> **Exercise**
Whenever a line in the material below contains "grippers", copy that line.

> **Recorded data**
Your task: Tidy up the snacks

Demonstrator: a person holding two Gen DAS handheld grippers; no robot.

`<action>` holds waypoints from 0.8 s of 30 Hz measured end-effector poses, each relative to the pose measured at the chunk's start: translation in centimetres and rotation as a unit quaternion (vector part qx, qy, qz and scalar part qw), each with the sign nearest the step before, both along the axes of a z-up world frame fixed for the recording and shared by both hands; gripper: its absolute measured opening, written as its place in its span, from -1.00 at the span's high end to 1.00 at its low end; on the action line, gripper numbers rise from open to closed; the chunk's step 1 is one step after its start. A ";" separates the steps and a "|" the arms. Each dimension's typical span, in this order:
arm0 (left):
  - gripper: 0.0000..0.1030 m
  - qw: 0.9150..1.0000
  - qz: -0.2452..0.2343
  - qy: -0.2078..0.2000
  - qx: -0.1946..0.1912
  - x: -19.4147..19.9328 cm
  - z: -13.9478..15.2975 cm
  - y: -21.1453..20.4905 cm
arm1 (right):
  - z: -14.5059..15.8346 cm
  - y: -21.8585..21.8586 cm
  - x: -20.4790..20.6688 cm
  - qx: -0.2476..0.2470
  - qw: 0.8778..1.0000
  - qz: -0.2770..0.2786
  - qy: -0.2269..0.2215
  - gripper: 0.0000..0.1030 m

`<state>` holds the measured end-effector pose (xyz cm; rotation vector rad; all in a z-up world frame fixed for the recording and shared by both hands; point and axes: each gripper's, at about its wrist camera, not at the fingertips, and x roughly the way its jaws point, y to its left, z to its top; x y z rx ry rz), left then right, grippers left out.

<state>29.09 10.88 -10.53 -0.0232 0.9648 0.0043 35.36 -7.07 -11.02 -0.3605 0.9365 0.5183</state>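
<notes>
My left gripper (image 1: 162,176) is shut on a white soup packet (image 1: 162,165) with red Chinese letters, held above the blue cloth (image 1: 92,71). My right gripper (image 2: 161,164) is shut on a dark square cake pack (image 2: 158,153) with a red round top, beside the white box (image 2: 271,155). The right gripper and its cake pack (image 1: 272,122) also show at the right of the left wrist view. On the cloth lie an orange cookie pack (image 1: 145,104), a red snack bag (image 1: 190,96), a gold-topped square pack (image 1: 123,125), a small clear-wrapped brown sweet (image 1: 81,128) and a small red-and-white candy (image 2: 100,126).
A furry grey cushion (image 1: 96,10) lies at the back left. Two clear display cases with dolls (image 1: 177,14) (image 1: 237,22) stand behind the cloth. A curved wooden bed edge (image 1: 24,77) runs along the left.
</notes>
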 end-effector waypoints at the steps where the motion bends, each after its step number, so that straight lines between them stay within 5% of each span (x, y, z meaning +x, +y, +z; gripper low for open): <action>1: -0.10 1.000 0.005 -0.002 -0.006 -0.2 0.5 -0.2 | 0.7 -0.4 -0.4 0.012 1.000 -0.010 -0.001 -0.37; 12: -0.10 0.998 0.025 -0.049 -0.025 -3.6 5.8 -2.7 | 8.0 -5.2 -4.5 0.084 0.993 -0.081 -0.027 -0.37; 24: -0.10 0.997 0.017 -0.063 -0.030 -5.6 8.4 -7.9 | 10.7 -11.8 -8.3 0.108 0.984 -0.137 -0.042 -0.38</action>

> **The answer**
Demonstrator: a person holding two Gen DAS handheld grippers; no robot.
`<state>` holds the measured end-effector pose (xyz cm; rotation vector rad; all in a z-up world frame fixed for the recording and shared by both hands; point and axes: each gripper's, at about its wrist camera, not at the fingertips, and x roughly the way its jaws point, y to its left, z to its top; x y z rx ry rz), left then right, grippers left out.

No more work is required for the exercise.